Required work: From the entries below, return every line that includes the word "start".
━━━━━━━━━━━━━━━━━━━━
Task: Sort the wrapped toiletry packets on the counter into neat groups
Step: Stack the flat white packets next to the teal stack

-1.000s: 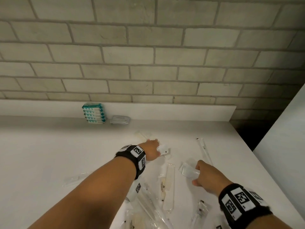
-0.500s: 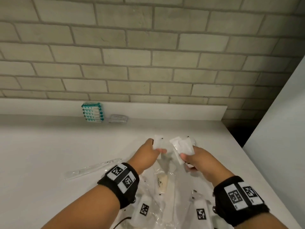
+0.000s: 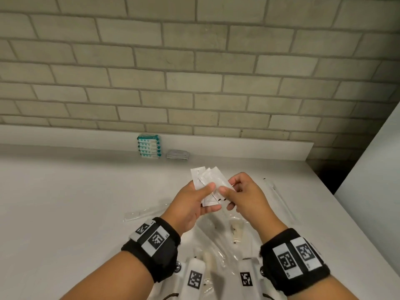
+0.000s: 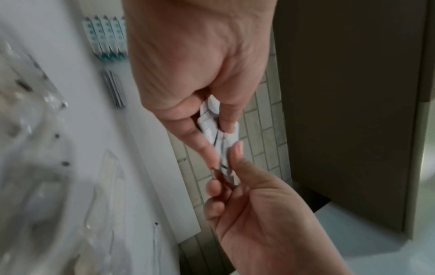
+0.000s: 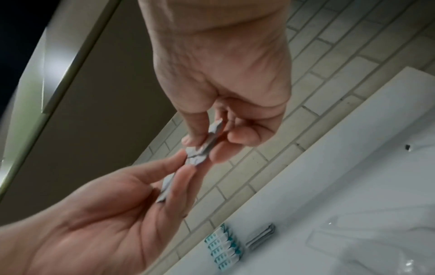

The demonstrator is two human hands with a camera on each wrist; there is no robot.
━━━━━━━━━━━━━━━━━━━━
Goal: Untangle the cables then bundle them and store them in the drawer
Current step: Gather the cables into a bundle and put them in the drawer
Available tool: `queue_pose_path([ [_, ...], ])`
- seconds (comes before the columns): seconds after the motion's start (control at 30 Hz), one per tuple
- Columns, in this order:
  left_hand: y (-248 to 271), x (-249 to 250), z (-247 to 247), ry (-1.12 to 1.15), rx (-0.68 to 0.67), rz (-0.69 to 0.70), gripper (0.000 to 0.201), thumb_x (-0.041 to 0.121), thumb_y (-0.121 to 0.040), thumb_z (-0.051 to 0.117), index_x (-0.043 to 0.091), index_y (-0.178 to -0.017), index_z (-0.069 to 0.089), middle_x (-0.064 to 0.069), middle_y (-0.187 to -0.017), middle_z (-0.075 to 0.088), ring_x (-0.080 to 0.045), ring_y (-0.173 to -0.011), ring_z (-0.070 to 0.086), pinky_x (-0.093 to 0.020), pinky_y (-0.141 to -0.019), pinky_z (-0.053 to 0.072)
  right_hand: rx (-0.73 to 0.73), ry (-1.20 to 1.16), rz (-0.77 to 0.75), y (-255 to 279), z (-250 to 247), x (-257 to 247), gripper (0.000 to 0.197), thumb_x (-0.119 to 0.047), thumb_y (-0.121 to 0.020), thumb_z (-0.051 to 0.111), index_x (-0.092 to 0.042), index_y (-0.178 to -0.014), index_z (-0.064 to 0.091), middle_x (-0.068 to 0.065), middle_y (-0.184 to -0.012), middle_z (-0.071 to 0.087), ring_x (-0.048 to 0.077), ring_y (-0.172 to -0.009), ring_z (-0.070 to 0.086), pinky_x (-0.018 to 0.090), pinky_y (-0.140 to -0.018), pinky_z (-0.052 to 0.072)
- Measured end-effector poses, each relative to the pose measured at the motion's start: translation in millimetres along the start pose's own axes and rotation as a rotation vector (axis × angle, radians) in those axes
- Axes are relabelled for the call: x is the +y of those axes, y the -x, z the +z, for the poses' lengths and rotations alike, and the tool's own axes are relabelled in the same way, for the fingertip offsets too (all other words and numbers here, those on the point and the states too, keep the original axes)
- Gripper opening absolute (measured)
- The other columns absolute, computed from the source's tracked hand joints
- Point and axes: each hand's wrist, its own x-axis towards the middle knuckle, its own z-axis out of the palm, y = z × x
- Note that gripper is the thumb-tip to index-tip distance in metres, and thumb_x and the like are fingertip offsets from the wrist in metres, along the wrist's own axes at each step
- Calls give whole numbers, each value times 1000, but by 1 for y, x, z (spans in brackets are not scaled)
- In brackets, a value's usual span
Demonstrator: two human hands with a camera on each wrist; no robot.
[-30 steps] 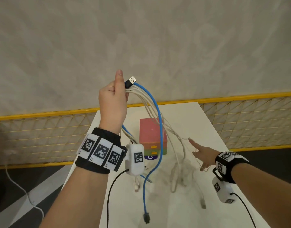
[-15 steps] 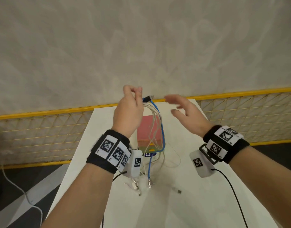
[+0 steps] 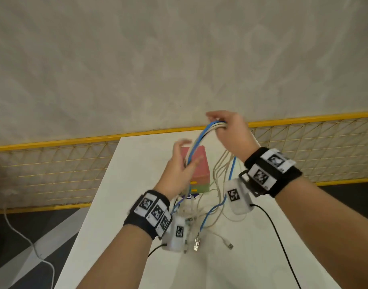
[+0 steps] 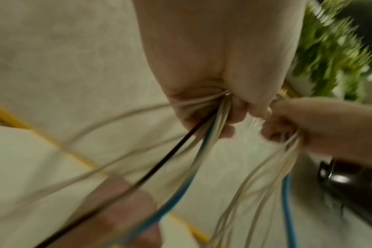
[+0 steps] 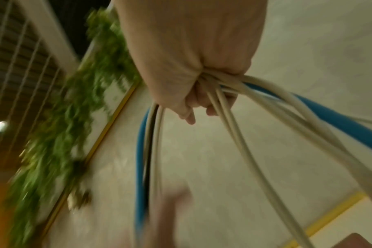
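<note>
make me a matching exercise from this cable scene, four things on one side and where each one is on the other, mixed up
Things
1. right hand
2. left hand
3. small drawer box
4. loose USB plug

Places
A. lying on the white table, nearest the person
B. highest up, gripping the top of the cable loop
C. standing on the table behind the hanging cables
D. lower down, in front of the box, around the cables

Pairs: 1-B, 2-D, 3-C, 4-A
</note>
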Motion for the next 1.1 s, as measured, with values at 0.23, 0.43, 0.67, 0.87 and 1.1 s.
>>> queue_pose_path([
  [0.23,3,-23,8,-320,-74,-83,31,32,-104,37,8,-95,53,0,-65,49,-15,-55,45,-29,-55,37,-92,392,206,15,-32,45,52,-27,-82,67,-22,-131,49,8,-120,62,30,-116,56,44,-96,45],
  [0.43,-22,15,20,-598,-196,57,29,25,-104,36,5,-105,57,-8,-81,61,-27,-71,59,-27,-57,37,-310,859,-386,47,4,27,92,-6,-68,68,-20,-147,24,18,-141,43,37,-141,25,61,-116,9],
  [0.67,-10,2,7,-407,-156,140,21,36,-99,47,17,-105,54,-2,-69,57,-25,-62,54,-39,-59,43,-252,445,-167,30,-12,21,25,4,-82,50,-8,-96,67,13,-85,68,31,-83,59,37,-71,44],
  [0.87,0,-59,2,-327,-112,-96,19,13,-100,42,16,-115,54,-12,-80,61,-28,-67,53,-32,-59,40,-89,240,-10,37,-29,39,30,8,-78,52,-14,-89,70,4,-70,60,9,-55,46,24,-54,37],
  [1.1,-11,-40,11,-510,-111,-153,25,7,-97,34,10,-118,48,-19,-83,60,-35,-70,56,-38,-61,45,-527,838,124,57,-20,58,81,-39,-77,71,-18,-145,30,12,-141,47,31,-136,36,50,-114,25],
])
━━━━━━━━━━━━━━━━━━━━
Solution:
- seconds (comes before the columns): seconds after the motion's start (control at 30 Hz), one per tuple
- Measured end-effector poses, each relative to the pose measured at the motion's start: translation in millimetres along the start pose's own axes and rotation as a rotation vector (axis × angle, radians) in those axes

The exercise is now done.